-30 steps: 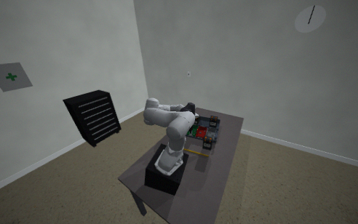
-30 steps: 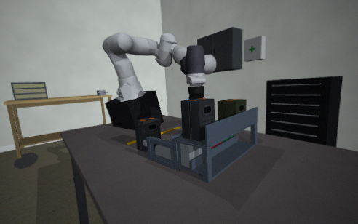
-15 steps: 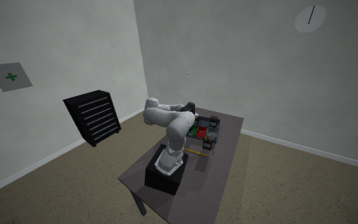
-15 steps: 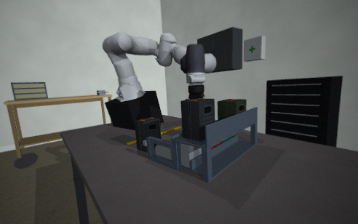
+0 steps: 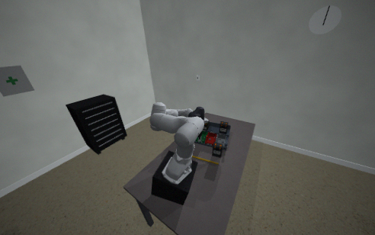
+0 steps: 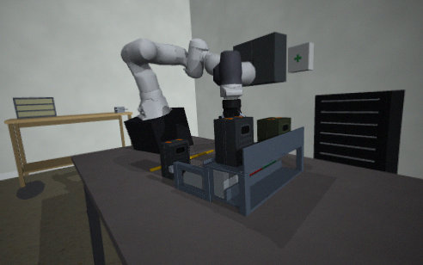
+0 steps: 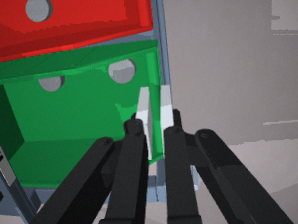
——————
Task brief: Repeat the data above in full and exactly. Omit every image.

Exercise solution:
-30 steps: 
-30 steps: 
-15 steps: 
-15 steps: 
+0 steps: 
+0 steps: 
+0 steps: 

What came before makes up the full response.